• **EXERCISE**
All of the data, from the first line to the last, should be reproduced without alteration.

• **DATA BLOCK**
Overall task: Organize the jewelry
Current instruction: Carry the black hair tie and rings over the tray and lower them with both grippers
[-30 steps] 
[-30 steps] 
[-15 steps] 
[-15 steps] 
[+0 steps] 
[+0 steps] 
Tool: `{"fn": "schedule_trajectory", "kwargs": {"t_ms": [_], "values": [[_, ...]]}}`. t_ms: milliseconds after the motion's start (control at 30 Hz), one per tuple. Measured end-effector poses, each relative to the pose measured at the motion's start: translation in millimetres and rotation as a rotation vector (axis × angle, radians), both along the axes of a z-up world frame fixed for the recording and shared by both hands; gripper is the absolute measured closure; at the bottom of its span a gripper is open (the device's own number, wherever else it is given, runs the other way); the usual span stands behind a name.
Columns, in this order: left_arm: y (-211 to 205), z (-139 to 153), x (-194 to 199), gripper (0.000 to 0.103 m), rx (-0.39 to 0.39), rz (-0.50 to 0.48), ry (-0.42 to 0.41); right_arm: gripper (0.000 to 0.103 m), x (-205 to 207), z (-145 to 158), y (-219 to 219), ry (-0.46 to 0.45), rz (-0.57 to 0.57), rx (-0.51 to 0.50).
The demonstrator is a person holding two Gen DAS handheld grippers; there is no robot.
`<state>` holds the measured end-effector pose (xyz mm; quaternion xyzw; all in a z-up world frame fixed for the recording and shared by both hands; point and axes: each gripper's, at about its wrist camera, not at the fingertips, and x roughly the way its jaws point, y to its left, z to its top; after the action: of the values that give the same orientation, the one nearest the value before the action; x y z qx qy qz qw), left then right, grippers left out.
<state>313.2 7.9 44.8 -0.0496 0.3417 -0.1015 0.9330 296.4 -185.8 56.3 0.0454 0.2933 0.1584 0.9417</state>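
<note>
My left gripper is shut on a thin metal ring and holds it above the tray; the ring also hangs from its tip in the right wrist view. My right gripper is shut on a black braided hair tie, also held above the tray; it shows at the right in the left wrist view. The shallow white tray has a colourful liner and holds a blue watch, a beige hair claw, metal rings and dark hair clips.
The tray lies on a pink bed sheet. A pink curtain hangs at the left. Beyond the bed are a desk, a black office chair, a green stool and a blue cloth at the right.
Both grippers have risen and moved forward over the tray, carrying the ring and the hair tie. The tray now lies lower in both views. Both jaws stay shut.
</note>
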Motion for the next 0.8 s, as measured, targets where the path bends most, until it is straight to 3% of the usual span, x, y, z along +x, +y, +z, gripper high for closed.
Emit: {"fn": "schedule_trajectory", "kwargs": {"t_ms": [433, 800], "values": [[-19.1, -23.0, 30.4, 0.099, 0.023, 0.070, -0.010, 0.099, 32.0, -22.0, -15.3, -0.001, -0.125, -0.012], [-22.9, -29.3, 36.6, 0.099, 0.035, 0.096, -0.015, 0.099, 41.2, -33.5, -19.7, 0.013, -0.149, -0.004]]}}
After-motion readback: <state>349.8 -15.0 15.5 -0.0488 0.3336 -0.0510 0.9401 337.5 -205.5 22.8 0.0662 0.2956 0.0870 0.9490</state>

• **ANSWER BOX**
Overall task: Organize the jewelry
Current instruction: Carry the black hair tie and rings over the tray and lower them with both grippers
[-30 steps] 
[-30 steps] 
[-15 steps] 
[-15 steps] 
[+0 steps] 
[+0 steps] 
Tool: `{"fn": "schedule_trajectory", "kwargs": {"t_ms": [_], "values": [[_, ...]]}}`. t_ms: milliseconds after the motion's start (control at 30 Hz), one per tuple. Measured end-effector poses, each relative to the pose measured at the motion's start: translation in millimetres and rotation as a rotation vector (axis × angle, radians), both along the axes of a z-up world frame fixed for the recording and shared by both hands; gripper is the absolute measured closure; at the bottom of its span a gripper is open (the device's own number, wherever else it is given, runs the other way); the usual span stands behind a name.
Columns, in this order: left_arm: y (-211 to 205), z (-139 to 153), x (-194 to 199), gripper (0.000 to 0.103 m), rx (-0.39 to 0.39), rz (-0.50 to 0.48), ry (-0.42 to 0.41); right_arm: gripper (0.000 to 0.103 m), x (-205 to 207), z (-145 to 158), y (-219 to 219), ry (-0.46 to 0.45), rz (-0.57 to 0.57), rx (-0.51 to 0.50).
The demonstrator is a person holding two Gen DAS handheld grippers; there is no robot.
`<state>` holds the measured end-effector pose (xyz mm; quaternion xyzw; all in a z-up world frame fixed for the recording and shared by both hands; point and axes: each gripper's, at about its wrist camera, not at the fingertips, and x roughly the way its jaws point, y to its left, z to its top; after the action: of the values that give the same orientation, the one nearest the value before the action; x y z qx qy qz qw), left then right, grippers left out.
<state>313.2 7.9 44.8 -0.0496 0.3417 -0.1015 0.9330 296.4 -185.8 56.3 0.0454 0.2933 0.1584 0.9417</state>
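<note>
My left gripper is shut on a thin metal ring and holds it above the tray; the ring also hangs from its tip in the right wrist view. My right gripper is shut on a black braided hair tie, also held above the tray; it shows at the right in the left wrist view. The shallow white tray has a colourful liner and holds a blue watch, a beige hair claw, metal rings and dark hair clips.
The tray lies on a pink bed sheet. A pink curtain hangs at the left. Beyond the bed are a desk, a black office chair, a green stool and a blue cloth at the right.
Both grippers have risen and moved forward over the tray, carrying the ring and the hair tie. The tray now lies lower in both views. Both jaws stay shut.
</note>
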Motion for the next 0.8 s, as measured, targets where the path bends most, until it is straight to 3% of the usual span, x, y, z along +x, +y, +z, gripper high for closed.
Emit: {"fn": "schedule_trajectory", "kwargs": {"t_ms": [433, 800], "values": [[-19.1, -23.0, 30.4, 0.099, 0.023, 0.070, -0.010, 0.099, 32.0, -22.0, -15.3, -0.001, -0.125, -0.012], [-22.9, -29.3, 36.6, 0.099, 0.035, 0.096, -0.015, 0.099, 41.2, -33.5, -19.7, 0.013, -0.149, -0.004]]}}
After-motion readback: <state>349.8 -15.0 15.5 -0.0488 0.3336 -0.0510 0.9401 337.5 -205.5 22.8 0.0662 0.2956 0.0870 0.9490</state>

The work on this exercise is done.